Call for an end to restrictive adult dependency rule for overseas doctors


  • Dawn O'Shea
  • UK Professional News
Access to the full content of this site is available only to registered healthcare professionals. Access to the full content of this site is available only to registered healthcare professionals.

The BMA has joined other leading medical bodies in calling on the Government to end the longstanding immigration rules that stop overseas doctors bringing elderly parents to Britain so they can look after them.

The BMA, Royal College of General Practitioners, Royal College of Psychiatrists, British Association of Physicians of Indian Origin, Association of Pakistani Physicians of Northern Europe and Royal College of Ophthalmology have signed a joint letter to the Home Secretary asking her to remove the restrictive adult dependency rule (ADR) for these doctors.

In the letter they say they are “deeply concerned that this rule is having an adverse impact on the lives and mental wellbeing of our members with elderly dependent parents living abroad”.

The correspondence says the impact of the 2012 rule change has been to permanently separate elderly parents from their UK-settled children, and this has had a considerable impact on the mental health of doctors, with many reporting increased stress and anxiety over the welfare of their parents, and their care.

In a survey of almost 1,000 doctors carried out in August 2020 by the Association of Pakistani Physicians of Northern Europe and the British Association of Physicians of Indian Origin, over 90 per cent reported feelings of anxiety, stress and helplessness due to the issue. Eight out of 10 have thought of relocating due to the inflexibility of these rules. Only one in 10 felt they had adequate support from their employer for trips abroad, necessitated by their parent’s illness or emergencies.

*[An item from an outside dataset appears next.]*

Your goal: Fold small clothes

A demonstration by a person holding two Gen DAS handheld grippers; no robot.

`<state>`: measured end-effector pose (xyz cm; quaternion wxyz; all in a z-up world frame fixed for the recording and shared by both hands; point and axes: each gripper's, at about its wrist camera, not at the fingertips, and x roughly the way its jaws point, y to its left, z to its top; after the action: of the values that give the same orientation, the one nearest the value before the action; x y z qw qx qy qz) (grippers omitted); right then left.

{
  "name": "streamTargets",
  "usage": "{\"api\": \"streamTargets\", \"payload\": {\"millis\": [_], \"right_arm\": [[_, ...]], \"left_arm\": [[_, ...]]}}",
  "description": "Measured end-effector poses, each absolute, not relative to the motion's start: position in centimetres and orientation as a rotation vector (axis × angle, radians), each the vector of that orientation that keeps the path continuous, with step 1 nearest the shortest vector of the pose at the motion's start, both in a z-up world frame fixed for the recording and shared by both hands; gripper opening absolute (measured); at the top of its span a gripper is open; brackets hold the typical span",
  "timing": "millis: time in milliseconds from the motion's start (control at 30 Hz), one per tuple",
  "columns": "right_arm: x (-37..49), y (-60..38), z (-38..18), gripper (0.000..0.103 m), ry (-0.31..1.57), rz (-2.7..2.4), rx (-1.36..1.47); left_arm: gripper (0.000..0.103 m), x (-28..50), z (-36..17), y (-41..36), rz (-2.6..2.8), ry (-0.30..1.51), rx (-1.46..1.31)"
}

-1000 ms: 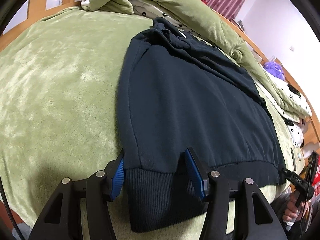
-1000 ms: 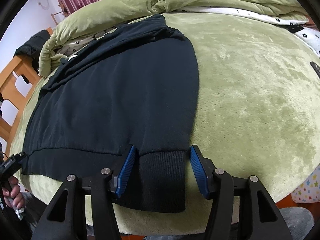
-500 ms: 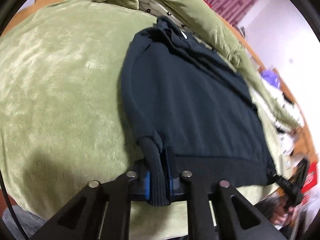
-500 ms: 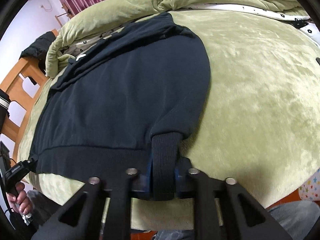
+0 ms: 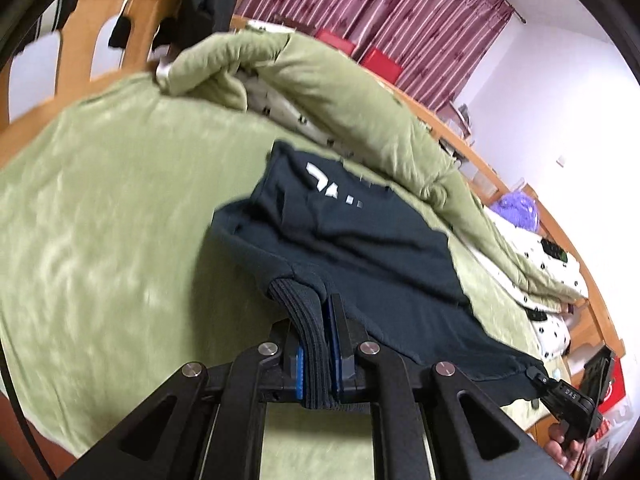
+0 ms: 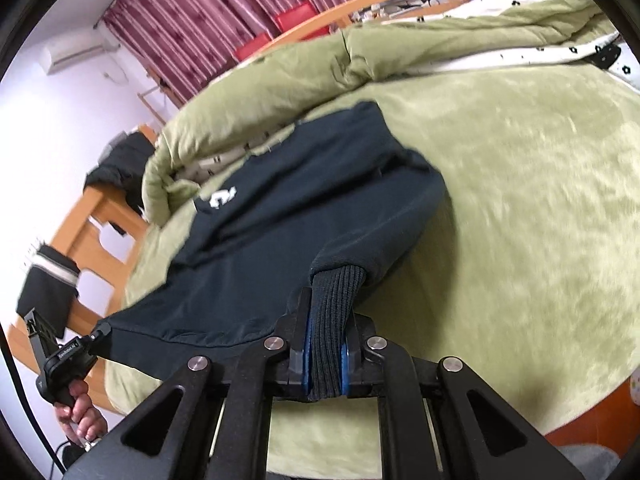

“We urge you to change the current rules and make it possible for the elderly parents of doctors working in the UK to be granted indefinite leave to remain and join their families in the UK. This has been achieved in the approach adopted by other countries such as Australia, New Zealand and Canada. This will give doctors working on the frontline the reassurance they need to stay working for the NHS whilst fulfilling their personal caring responsibilities to their elderly parents,” the organisations say.